Americans likely won’t get a clear picture of DOGE’s impact until power shifts in Washington. That could mean waiting for the next presidential election, or possibly if Democrats win a majority in midterm elections, DOGE investigations could start as early as 2027, Kamarck suggested.

OMB will likely continue with cuts that Americans appear to want, as White House spokesperson Liz Huston told Reuters that “President Trump was given a clear mandate to reduce waste, fraud and abuse across the federal government, and he continues to actively deliver on that commitment.”

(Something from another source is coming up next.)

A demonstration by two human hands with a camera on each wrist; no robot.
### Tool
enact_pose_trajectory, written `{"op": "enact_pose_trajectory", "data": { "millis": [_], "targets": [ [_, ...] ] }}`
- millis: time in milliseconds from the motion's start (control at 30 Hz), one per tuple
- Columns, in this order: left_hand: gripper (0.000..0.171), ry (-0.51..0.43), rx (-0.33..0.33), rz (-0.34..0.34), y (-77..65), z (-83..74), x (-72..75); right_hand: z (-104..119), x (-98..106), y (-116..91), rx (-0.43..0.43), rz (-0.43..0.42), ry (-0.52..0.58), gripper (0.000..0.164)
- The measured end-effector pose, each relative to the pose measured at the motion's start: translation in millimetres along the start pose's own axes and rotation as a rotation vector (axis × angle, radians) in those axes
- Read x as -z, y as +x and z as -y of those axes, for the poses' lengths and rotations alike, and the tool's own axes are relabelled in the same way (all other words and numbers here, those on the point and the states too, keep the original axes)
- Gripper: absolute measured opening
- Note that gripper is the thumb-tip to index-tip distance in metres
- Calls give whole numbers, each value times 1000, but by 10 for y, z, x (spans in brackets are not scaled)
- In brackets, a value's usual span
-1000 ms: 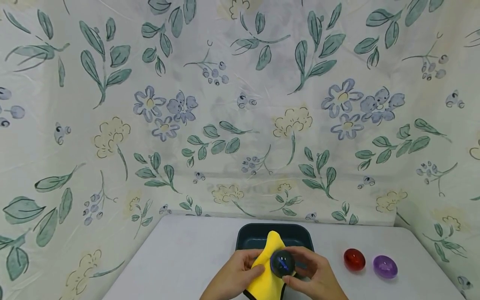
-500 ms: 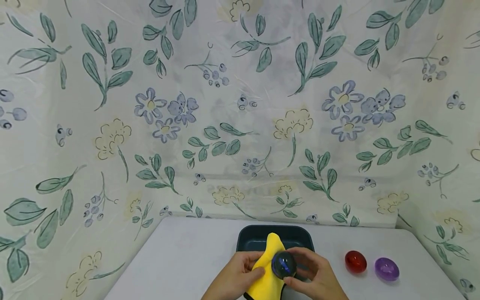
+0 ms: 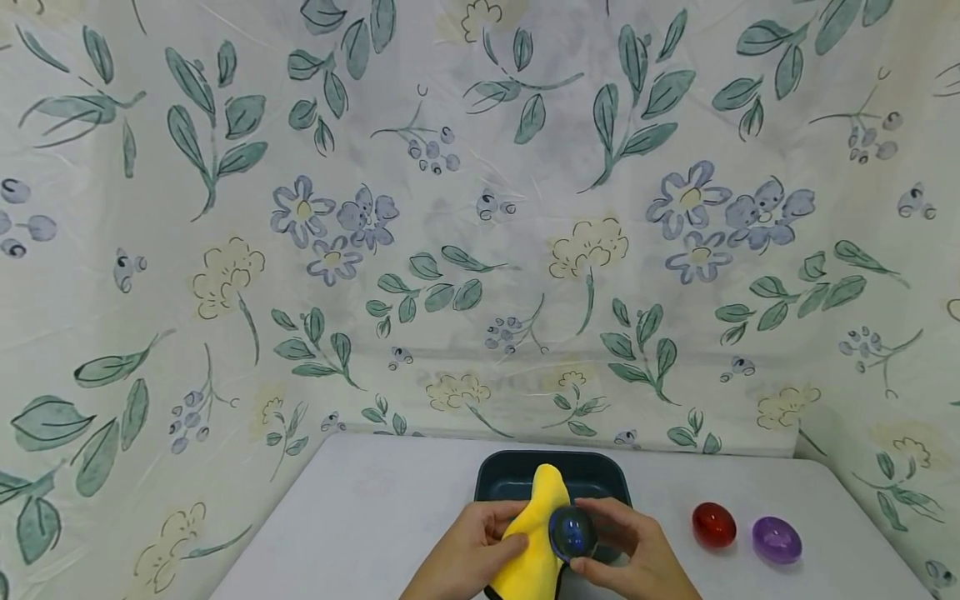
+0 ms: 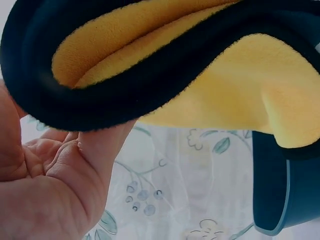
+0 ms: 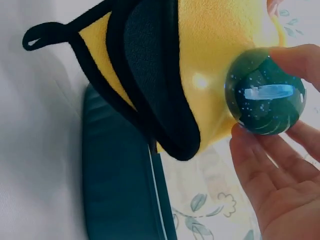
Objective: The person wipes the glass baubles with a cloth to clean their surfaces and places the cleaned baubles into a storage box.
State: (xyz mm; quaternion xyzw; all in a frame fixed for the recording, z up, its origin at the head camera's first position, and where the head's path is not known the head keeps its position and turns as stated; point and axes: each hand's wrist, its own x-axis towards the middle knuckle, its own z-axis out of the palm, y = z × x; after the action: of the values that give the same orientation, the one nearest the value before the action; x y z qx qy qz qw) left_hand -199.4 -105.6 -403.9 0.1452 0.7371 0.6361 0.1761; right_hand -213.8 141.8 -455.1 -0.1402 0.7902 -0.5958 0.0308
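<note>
"What's in the right hand [image 3: 633, 546]?"

"A dark, glossy ball [image 3: 574, 533]. The fingers pinch it: one fingertip near its twelve o'clock, the thumb near its six."

"And the left hand [image 3: 476, 546]?"

"It pinches a yellow cloth [image 3: 538, 533], thumb in front, fingers behind. Part of them is hidden, so I can't tell how they're spaced."

"Do ball and cloth meet?"

"The ball sits at the cloth's three o'clock edge and overlaps it in view. I can't tell whether they touch."

"Any detail on the cloth?"

"Black trim [image 5: 187, 142], plus a small loop [image 5: 52, 26] at ten o'clock in the right wrist view."

"What's around them?"

"A dark tray [image 3: 553, 452] at twelve o'clock, beyond the hands. Toward three o'clock, a red egg [image 3: 714, 526] and, farther out, a purple egg [image 3: 777, 540] lie near each other on the white table [image 3: 360, 517]."

"Behind everything?"

"A leafy, flowered backdrop [image 3: 465, 333]."
</note>
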Motion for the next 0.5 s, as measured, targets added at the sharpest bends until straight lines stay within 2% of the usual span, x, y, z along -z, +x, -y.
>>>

However, Kamarck’s report noted polls showing that most Americans disapprove of how Trump is managing government and its workforce, perhaps indicating that OMB will be pressured to slow down and avoid roiling public opinion ahead of the midterms.

“The fact that ordinary Americans have come to question the downsizing is, most likely, the result of its rapid unfolding, with large cuts done quickly regardless of their impact on the government’s functioning,” Kamarck suggested. Even Musk began to question DOGE. After Trump announced plans to appeal an electrical vehicle mandate that the Tesla founder relied on, Musk posted on X, “What the heck was the point of DOGE, if he’s just going to increase the debt by $5 trillion??”

Facing “blowback” over the most unpopular cuts, agencies sometimes rehired cut staffers within 24 hours, Kamarck noted, pointing to the Department of Energy as one of the “most dramatic” earliest examples. In that case, Americans were alarmed to see engineers cut who were responsible for keeping the nation’s nuclear arsenal “safe and ready.” Retention for those posts was already a challenge due to “high demand in the private sector,” and the number of engineers was considered “too low” ahead of DOGE’s cuts. Everyone was reinstated within a day, Kamarck reported.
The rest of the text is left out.